Ending weeks of speculation, President Biden picked Jerome Powell for a second term at the Fed's helm, choosing him over Fed Governor Lael Brainard, the more dovish finalist. The move was widely seen as a vote for stability in the process of guiding the economy though the pandemic crisis. Brainard was named for the Vice Chair role.
Wall Street cheered the choice of Powell, a Republican with ties to the financial industry and a softer approach to regulation than Brainard. Bank stocks led the rally, lifting the Dow and S&P 500 by 0.9% and 0.7%, respective, while the tech-heavy Nasdaq was nearly flat.
Bonds sold off with the rise in risk appetite, pushing benchmark 10-year Treasury yields up to 1.635%. Rising yields increase to opportunity cost for holding gold, a non-yielding asset, instead of bonds.

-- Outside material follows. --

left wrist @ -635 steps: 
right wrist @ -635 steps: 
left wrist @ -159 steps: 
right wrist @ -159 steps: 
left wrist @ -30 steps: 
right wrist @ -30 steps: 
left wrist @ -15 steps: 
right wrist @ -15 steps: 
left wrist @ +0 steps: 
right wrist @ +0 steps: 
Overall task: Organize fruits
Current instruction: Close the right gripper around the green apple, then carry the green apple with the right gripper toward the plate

The dollar added 0.5% against major rivals and hit a new 16-month high versus the euro as Forex traders bet that rate hikes to curtail inflation are more likely under Powell. A stronger dollar weighs on gold and other commodities by making them pricier in other currencies.
The other precious metals were also sharply lower, with silver and platinum dropping 2% each while palladium plunged 5.9%.
At the Comex close: December gold fell $45.30 to $1,806.30; December silver dropped 48 cents to at $24.30; January platinum shed $20.90 to $1,015.10; and December palladium surrendered $122.60, to $1,950.60 an ounce.